The courtroom was filled to maximum capacity with spectators every day of the murder trial. People brought their lunches with them and ate during court proceedings in order to retain their seats all day. The subject matter was considered so prurient that people under the age of 21 were turned away. During the course of their trial, lawyer Percy Foreman declined to call any witnesses to the stand, in direct contrast to the district attorney, who called a number of questionably relevant witnesses. Instead, Foreman emphasized his closing statement which, by many accounts, was extremely compelling. Both Mossler and Powers were acquitted.
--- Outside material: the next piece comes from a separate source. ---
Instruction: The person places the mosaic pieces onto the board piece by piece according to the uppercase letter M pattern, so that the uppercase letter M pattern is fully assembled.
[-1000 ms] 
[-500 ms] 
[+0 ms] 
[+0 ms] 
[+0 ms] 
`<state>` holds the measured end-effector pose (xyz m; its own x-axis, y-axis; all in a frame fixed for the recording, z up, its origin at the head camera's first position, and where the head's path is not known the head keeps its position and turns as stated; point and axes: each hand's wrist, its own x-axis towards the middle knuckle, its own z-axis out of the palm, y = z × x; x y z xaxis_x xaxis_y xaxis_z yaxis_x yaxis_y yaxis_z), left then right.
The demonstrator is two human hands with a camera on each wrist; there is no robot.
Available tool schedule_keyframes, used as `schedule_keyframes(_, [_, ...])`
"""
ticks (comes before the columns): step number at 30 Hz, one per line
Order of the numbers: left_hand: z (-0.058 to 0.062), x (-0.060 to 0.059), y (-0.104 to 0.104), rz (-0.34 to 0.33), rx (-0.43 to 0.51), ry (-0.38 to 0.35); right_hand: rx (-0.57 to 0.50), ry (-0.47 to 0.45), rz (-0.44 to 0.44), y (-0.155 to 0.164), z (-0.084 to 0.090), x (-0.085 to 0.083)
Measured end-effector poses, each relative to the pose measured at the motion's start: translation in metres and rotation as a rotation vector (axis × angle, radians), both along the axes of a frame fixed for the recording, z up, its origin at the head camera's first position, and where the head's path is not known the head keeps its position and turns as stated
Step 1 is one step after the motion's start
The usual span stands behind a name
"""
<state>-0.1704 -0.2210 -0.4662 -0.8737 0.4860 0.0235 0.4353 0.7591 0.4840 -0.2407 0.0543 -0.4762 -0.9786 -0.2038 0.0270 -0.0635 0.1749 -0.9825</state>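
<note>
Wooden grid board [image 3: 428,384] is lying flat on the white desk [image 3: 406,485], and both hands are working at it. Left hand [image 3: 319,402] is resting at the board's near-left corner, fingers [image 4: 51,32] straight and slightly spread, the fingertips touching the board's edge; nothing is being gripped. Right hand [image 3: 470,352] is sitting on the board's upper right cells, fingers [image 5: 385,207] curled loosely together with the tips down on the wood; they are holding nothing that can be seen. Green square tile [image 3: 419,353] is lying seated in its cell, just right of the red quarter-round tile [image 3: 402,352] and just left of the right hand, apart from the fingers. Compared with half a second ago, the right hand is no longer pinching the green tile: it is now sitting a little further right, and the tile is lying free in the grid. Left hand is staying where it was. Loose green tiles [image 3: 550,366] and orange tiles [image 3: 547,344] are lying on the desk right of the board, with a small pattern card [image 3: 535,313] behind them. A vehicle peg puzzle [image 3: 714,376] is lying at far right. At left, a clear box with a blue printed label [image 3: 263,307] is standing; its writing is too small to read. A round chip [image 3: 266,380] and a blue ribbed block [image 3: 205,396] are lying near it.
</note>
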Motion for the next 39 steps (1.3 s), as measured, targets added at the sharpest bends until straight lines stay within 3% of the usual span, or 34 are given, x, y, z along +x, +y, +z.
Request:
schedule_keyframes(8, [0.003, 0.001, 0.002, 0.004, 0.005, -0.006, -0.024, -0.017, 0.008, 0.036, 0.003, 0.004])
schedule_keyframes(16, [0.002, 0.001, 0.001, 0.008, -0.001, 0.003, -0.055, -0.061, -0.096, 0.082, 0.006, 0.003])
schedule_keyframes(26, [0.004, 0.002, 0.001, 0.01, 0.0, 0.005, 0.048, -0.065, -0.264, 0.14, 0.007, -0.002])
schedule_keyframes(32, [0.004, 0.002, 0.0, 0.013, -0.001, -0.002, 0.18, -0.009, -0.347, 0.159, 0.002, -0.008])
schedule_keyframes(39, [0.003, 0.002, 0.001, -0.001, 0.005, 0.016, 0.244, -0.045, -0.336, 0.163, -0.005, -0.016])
Police officers and the district attorney's office declined to continue the search for Jacques Mossler's murderers afterwards, as they maintained their initial conclusion that Mossler and her lover had committed the crime. Eventually, Powers and Mossler drifted apart, and Mossler remarried.

In 1966, Mossler was the silent partner of her friend, singer Judy Garland, in Weatherby Records (titled after Mossler's maiden name), which Garland announced she would be recording for, along with signing other performers for. However, the venture never got off of the ground, in part due to adverse publicity when Mossler's involvement became known, and Garland signed a recording contract with ABC Records instead.

==Death==
On October 26, 1976, Mossler died of an accidental overdose of a migraine medication in a Miami Beach, Florida hotel room. She was 56.

==In popular culture==
The murder and subsequent trial was the subject of a 2014 episode of Investigation Discovery's series A Crime to Remember entitled “Candyland.” The case was also covered in a 2007 episode of Power, Privilege & Justice entitled “The Candy Scandal.”

== Trivia ==
In his autobiography Chuck Berry claimed to have had an affair with Candace Mossler while her husband was still alive. He dedicates a chapter to her.